Under the new terms, the margin for the loan has been reduced from Libor plus 4.25% to Libor plus 3.25%, and the maturity extended from September 2017 to June 30, 2019. The facility has no maintenance covenants but has a 1% penalty in the case of a refinancing.

The Australian iron ore miner retains the ability to make early voluntary repayments and, six months after the closing, there be a leverage ratio calculation, where the margin could be further reduced if the company has reduced its current debt levels.

Fortescue CFO, Stephen Pearce, comments: “The amended terms of the facility reflect the company’s improving credit profile, with the ability to realise further savings in interest costs as leverage decreases through debt reduction and increased earnings.”

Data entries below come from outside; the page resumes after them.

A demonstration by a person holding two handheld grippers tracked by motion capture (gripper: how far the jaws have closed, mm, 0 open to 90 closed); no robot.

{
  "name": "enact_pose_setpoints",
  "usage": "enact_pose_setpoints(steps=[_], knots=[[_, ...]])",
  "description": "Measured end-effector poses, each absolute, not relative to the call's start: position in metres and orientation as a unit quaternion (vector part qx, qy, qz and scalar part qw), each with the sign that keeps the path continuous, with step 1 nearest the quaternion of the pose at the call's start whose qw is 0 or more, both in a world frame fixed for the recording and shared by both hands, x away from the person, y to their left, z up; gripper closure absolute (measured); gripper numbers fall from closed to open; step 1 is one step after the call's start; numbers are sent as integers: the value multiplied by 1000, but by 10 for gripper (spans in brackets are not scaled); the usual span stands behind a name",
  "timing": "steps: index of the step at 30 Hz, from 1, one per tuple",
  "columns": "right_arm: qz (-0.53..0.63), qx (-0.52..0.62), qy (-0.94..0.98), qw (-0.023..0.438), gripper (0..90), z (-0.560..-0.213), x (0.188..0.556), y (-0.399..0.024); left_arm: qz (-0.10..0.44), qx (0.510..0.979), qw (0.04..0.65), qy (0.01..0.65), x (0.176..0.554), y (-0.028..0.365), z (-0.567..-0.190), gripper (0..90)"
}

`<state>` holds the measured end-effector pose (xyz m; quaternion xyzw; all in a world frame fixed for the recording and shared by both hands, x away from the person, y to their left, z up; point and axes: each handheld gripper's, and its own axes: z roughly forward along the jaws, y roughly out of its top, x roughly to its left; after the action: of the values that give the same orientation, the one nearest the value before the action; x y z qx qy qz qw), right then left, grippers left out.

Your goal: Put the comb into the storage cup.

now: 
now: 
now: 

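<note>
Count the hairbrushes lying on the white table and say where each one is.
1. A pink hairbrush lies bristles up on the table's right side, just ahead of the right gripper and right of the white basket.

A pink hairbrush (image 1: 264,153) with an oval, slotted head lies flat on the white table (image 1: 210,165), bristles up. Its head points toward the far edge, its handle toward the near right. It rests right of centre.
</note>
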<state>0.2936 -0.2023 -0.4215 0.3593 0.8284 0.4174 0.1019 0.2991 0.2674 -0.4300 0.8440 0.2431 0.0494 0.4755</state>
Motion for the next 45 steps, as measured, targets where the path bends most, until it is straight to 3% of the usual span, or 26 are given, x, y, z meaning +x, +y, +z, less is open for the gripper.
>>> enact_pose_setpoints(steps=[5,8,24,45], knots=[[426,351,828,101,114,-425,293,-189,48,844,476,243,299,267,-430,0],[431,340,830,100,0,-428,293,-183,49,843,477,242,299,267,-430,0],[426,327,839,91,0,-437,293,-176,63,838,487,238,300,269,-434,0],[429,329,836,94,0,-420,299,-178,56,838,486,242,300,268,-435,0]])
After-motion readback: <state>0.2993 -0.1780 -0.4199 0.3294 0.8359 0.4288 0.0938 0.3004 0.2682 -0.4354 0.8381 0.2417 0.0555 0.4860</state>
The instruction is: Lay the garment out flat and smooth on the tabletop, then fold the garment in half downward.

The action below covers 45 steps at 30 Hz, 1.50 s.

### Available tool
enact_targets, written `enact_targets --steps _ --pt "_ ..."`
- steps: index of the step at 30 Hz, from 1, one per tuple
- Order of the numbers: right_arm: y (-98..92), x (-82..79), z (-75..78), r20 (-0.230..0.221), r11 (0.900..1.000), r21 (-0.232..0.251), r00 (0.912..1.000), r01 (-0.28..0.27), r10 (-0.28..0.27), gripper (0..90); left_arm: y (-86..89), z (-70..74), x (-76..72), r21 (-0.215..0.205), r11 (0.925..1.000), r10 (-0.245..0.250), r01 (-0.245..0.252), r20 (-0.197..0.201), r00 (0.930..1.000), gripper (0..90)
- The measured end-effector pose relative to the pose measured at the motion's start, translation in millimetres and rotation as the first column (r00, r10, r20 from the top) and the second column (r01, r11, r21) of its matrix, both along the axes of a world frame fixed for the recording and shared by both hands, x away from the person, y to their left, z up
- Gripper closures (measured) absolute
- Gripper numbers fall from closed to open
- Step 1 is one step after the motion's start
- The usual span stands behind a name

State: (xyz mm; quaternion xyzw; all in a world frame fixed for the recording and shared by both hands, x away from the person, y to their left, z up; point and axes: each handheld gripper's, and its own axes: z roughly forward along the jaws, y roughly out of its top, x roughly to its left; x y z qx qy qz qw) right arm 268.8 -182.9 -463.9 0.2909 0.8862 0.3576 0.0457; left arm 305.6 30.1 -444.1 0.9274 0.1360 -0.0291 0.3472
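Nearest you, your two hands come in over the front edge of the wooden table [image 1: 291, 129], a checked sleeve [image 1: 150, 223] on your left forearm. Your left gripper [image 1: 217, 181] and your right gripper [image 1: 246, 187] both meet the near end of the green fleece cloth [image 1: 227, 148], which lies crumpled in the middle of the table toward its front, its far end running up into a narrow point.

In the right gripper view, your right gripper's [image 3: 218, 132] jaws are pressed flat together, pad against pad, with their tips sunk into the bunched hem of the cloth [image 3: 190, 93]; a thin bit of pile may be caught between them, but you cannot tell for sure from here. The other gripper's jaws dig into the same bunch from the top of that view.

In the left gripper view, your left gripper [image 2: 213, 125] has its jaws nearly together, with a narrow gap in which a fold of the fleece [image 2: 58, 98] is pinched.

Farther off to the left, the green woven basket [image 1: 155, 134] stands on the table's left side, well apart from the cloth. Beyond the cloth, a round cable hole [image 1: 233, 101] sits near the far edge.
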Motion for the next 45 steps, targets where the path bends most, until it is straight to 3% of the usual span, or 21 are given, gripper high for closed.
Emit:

CEO Nev Power adds: “The result again demonstrates the market’s confidence in our strategy of ramping up production and then progressively repaying the debt that has funded our expansion.”

Fortescue has been readjusting its debt of late and recently said that, in December, it would repay US$1bn of US$2.04bn in senior unsecured notes, saving US$70mn per year in interest payments. The company expects to retire the remaining US$1.04bn before the date of maturity, subject to market conditions.